> WORK REQUIRED
Set down exactly the lines below, starting at the one that contains "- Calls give" and ending at the one that contains "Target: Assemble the", with both of those lines included and nothing else.

*** Begin section ***

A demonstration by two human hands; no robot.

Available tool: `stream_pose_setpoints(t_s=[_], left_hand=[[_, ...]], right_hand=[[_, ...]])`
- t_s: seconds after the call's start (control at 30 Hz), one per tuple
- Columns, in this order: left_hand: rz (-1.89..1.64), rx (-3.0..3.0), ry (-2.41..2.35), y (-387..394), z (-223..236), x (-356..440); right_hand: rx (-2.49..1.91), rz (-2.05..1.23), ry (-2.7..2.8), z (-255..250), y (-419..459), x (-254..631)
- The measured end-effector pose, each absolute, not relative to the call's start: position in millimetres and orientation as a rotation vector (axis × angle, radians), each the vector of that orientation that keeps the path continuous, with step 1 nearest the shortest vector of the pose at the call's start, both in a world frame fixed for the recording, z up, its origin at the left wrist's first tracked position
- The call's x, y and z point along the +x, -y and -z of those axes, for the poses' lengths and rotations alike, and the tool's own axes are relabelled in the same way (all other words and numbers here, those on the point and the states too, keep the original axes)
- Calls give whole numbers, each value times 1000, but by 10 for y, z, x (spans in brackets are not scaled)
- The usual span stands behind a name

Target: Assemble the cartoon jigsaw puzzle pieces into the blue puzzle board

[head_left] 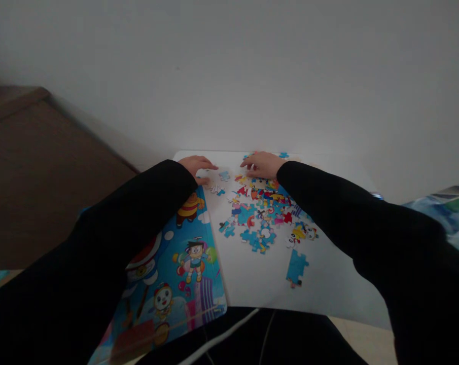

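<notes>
Many jigsaw puzzle pieces (257, 238), mostly blue with red and yellow cartoon parts, lie loose or joined in small clusters on the white table (252, 284). My left hand (197, 166) is at the table's far left, thumb and index finger spread beside a few pale pieces (216, 186). My right hand (264, 165) hovers over or rests on the far end of the pile, fingers bent but apart. I see nothing gripped in either hand. Below my left hand lies a blue cartoon picture board (195, 261), partly covered by my left sleeve.
A pale wall (229, 76) stands directly behind the table. At the left is a brown wooden piece of furniture (50, 187). A joined blue cluster (297, 267) lies nearer the front edge. A white cable (229, 332) crosses my lap, and shiny plastic packaging (450, 218) lies at right.
</notes>
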State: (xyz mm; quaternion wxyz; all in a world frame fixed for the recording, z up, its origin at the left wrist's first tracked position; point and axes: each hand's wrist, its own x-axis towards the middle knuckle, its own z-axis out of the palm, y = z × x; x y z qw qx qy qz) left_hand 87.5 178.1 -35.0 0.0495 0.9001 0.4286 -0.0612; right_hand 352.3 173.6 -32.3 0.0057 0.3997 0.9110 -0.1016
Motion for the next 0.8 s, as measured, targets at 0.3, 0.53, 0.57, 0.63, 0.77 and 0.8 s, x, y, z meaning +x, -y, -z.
stream_pose_setpoints(t_s=[0.3, 0.53, 0.57, 0.63, 0.77, 0.8], left_hand=[[452, 2649, -1247, -1671, 375, 977], [381, 2676, -1583, -1629, 202, 1156], [328, 2699, -1607, -1625, 185, 1193], [255, 2721, -1608, -1638, 181, 1280], [177, 2667, -1609, -1746, 287, 1476], [163, 2664, -1602, -1784, 327, 1520]], right_hand=[[1344, 297, -2852, 315, -1748, 3558], [1318, 131, -2853, 356, -1610, 3556], [1298, 131, -2863, 339, -1582, 3596], [1298, 120, -2881, 289, -1527, 3687], [1300, 95, -2814, 209, -1400, 3807], [1275, 81, -2800, 206, -1363, 3814]])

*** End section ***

> RESULT BELOW
- Calls give whole numbers, each value times 1000, but by 10 for y, z, x (spans in brackets are not scaled)
- The usual span stands behind a name

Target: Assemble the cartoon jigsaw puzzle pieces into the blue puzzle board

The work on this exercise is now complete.